Exercise 4.1: Long-term trends in hybridization of Darwin finches

Peter and Rosemary Grant have been working on the Galápagos island of Daphne Major for over forty years. During this time, they have collected lots and lots of data about physiological features of finches. In 2014, they published a book with a summary of some of their major results (Grant P. R., Grant B. R., 40 years of evolution. Darwin’s finches on Daphne Major Island, Princeton University Press, 2014). They made their data from the book publicly available via the Dryad Digital Repository.

We will investigate their measurements of beak depth (the distance, top to bottom, of a closed beak) and beak length (base to tip on the top) of Darwin’s finches. We will look at data from two species, Geospiza fortis and Geospiza scandens. The Grants provided data on the finches of Daphne for the years 1973, 1975, 1987, 1991, and 2012. I have included the data in the files grant_1973.csv, grant_1975.csv, grant_1987.csv, grant_1991.csv, and grant_2012.csv. They are in almost exactly the same format is in the Dryad repository; I have only deleted blank entries at the end of the files.

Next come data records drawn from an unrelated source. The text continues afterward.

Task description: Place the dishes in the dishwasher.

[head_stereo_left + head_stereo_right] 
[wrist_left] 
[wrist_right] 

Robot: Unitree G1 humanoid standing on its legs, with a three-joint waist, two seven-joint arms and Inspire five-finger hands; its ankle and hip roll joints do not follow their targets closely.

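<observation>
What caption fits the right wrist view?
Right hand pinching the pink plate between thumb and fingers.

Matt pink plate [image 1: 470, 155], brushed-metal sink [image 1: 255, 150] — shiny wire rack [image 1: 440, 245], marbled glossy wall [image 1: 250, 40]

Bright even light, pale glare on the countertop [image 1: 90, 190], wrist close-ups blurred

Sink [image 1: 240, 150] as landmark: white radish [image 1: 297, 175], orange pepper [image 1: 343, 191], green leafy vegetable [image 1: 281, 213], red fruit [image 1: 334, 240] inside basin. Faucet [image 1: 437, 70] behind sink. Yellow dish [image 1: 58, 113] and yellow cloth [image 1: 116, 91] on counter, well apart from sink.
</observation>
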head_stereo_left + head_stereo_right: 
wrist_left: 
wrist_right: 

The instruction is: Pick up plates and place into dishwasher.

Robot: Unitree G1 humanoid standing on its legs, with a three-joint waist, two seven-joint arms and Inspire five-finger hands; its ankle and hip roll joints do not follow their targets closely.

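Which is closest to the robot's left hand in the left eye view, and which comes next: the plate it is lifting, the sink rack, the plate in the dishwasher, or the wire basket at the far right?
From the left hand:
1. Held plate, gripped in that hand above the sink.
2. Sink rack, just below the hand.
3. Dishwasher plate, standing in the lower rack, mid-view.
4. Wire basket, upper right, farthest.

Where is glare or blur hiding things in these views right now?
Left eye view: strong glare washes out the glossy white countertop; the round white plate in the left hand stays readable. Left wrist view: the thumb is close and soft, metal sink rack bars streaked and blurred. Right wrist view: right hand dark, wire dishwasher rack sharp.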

Note: If you want to skip the wrangling (which is very valuable experience), you can go directly to part (d). You can load in the data frame you generate in parts (a) through (c) from the file ~/git/bootcamp/data/grant_complete.csv.

a) Load each of the files into separate Pandas data frames. You might want to inspect the file first to make sure you know what character the comments start with and if there is a header row.

b) We would like to merge these all into one data frame. The problem is that they have different header names, and only the 1973 file has a year entry (called yearband). This is common with real data. It is often a bit messy and requires some wrangling.

First, change the name of the yearband column of the 1973 data to year. Also, make sure the year format is four digits, not two!
Next, add a year column to the other four data frames. You want tidy data, so each row in the data frame should have an entry for the year.
Change the column names so that all the data frames have the same column names. I would choose column names

['band', 'species', 'beak length (mm)', 'beak depth (mm)', 'year']
Concatenate the data frames into a single data frame. Be careful with indices! If you use pd.concat(), you will need to use the ignore_index=True kwarg. You might also need to use the axis kwarg.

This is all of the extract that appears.